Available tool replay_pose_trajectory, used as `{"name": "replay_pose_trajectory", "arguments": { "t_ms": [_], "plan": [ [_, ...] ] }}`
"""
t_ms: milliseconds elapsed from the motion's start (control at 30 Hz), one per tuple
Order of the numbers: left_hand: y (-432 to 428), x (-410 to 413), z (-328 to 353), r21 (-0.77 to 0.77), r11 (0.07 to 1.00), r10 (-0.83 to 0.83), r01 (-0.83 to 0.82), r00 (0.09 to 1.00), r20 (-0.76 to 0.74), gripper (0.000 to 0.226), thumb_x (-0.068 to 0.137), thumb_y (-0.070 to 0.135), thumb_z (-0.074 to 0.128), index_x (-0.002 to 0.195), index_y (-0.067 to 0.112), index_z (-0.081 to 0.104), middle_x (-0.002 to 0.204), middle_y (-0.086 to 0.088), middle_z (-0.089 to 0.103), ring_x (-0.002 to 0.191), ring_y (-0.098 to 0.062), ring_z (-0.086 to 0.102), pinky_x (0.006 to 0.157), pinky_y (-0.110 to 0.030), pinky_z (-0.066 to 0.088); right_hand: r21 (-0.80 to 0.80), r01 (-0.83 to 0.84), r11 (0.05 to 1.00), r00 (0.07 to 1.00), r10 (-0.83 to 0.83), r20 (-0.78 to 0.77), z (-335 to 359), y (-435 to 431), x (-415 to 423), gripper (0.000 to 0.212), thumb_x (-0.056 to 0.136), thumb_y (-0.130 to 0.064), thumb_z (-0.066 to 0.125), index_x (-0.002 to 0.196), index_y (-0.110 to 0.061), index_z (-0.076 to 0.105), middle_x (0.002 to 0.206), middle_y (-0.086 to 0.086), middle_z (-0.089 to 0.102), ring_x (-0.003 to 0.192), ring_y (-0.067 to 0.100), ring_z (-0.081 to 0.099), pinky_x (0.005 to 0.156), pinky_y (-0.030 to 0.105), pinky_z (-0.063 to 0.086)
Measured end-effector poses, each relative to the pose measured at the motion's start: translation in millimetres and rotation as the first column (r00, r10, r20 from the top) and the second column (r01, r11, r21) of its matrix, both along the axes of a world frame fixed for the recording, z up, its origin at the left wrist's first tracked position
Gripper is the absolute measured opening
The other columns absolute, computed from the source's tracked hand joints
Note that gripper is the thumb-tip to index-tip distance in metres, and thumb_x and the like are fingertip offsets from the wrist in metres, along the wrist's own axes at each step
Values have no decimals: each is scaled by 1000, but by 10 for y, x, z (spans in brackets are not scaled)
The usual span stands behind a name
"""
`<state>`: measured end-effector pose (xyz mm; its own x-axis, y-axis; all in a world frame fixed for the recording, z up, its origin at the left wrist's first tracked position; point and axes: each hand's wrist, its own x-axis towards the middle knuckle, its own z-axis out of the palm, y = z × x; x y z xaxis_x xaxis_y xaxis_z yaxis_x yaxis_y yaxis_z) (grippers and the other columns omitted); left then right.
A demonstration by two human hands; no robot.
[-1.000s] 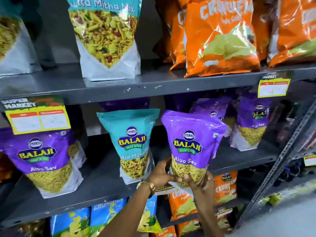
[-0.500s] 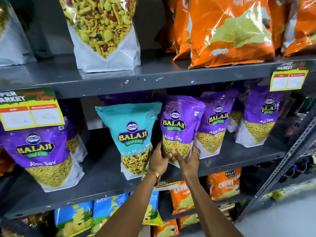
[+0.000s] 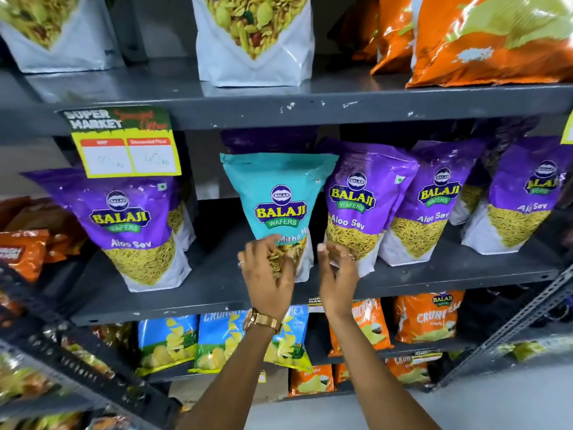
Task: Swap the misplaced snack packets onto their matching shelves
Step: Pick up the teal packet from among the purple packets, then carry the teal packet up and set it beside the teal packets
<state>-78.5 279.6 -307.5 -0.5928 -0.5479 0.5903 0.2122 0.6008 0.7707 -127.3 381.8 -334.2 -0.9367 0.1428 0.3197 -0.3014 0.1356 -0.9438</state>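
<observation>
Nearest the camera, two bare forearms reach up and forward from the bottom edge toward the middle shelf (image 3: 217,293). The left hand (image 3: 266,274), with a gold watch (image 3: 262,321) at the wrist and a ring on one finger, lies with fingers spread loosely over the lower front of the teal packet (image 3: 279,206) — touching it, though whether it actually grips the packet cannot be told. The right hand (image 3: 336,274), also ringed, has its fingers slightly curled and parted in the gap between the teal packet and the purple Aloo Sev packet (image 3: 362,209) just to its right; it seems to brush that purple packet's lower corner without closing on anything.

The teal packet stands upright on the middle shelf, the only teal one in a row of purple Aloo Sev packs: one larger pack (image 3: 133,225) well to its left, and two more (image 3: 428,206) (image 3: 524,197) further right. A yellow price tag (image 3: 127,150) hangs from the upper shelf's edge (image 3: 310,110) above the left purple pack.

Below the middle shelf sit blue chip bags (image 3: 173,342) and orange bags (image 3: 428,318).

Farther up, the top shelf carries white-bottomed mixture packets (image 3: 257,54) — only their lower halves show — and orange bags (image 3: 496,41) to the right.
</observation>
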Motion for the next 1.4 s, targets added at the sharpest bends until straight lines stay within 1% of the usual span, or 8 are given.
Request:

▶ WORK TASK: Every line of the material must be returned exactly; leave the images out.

▶ SOLUTION TO THE PROBLEM:
Available tool replay_pose_trajectory, used as `{"name": "replay_pose_trajectory", "arguments": { "t_ms": [_], "plan": [ [_, ...] ] }}`
"""
t_ms: milliseconds elapsed from the motion's start (control at 30 Hz), one per tuple
Order of the numbers: left_hand: y (-432 to 428), x (-410 to 413), z (-328 to 353), r21 (-0.77 to 0.77), r11 (0.07 to 1.00), r10 (-0.83 to 0.83), r01 (-0.83 to 0.82), r00 (0.09 to 1.00), r20 (-0.76 to 0.74), gripper (0.000 to 0.226), thumb_x (-0.068 to 0.137), thumb_y (-0.070 to 0.135), thumb_z (-0.074 to 0.128), index_x (-0.002 to 0.195), index_y (-0.067 to 0.112), index_z (-0.081 to 0.104), middle_x (-0.002 to 0.204), middle_y (-0.086 to 0.088), middle_z (-0.089 to 0.103), ring_x (-0.002 to 0.191), ring_y (-0.098 to 0.062), ring_z (-0.086 to 0.102), pinky_x (0.006 to 0.157), pinky_y (-0.110 to 0.030), pinky_z (-0.066 to 0.088); right_hand: r21 (-0.80 to 0.80), r01 (-0.83 to 0.84), r11 (0.05 to 1.00), r00 (0.07 to 1.00), r10 (-0.83 to 0.83), r20 (-0.78 to 0.77), z (-335 to 359), y (-435 to 431), x (-415 to 423), gripper (0.000 to 0.212), thumb_x (-0.056 to 0.136), thumb_y (-0.130 to 0.064), thumb_z (-0.066 to 0.125), index_x (-0.002 to 0.196), index_y (-0.110 to 0.061), index_z (-0.076 to 0.105), middle_x (0.002 to 0.206), middle_y (-0.086 to 0.086), middle_z (-0.089 to 0.102), ring_x (-0.003 to 0.192), ring_y (-0.067 to 0.100), ring_z (-0.081 to 0.099), pinky_x (0.005 to 0.156), pinky_y (-0.030 to 0.105), pinky_z (-0.063 to 0.086)
Measured end-effector poses, each relative to the pose measured at the motion's start: translation in millimetres and rotation as the first column (r00, r10, r20 from the top) and the second column (r01, r11, r21) of its matrix, both along the axes of a world frame fixed for the recording, z up, its origin at the left wrist's first tracked position
Gripper is the absolute measured opening
The other columns absolute, computed from the source's tracked hand joints
Note that gripper is the thumb-tip to index-tip distance in metres, and thumb_x and the like are fingertip offsets from the wrist in metres, along the wrist's own axes at each step
Values have no decimals: each is scaled by 1000, but by 10 for y, x, z (spans in brackets are not scaled)
The usual span stands behind a name
"""
`<state>`: measured end-effector pose (xyz mm; its own x-axis, y-axis; all in a world frame fixed for the recording, z up, its origin at the left wrist's first tracked position; point and axes: each hand's wrist, its own x-axis towards the middle knuckle, its own z-axis out of the palm, y = z × x; x y z xaxis_x xaxis_y xaxis_z yaxis_x yaxis_y yaxis_z) (grippers and the other columns omitted); left then right.
A demonstration by two human hands; no robot.
[-1.000s] 
[-0.500s] 
[+0.000s] 
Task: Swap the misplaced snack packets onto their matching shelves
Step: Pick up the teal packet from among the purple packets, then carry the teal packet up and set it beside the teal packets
<state>-78.5 279.6 -307.5 -0.5928 -0.5479 0.5903 0.2122 0.6008 0.7707 -127.3 381.8 -334.2 -0.9367 0.1428 0.3197 -0.3014 0.1356 -0.9438</state>
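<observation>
Nearest the camera, two bare forearms reach up and forward from the bottom edge toward the middle shelf (image 3: 217,293). The left hand (image 3: 266,274), with a gold watch (image 3: 262,321) at the wrist and a ring on one finger, lies with fingers spread loosely over the lower front of the teal packet (image 3: 279,206) — touching it, though whether it actually grips the packet cannot be told. The right hand (image 3: 336,274), also ringed, has its fingers slightly curled and parted in the gap between the teal packet and the purple Aloo Sev packet (image 3: 362,209) just to its right; it seems to brush that purple packet's lower corner without closing on anything.

The teal packet stands upright on the middle shelf, the only teal one in a row of purple Aloo Sev packs: one larger pack (image 3: 133,225) well to its left, and two more (image 3: 428,206) (image 3: 524,197) further right. A yellow price tag (image 3: 127,150) hangs from the upper shelf's edge (image 3: 310,110) above the left purple pack.

Below the middle shelf sit blue chip bags (image 3: 173,342) and orange bags (image 3: 428,318).

Farther up, the top shelf carries white-bottomed mixture packets (image 3: 257,54) — only their lower halves show — and orange bags (image 3: 496,41) to the right.
</observation>
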Motion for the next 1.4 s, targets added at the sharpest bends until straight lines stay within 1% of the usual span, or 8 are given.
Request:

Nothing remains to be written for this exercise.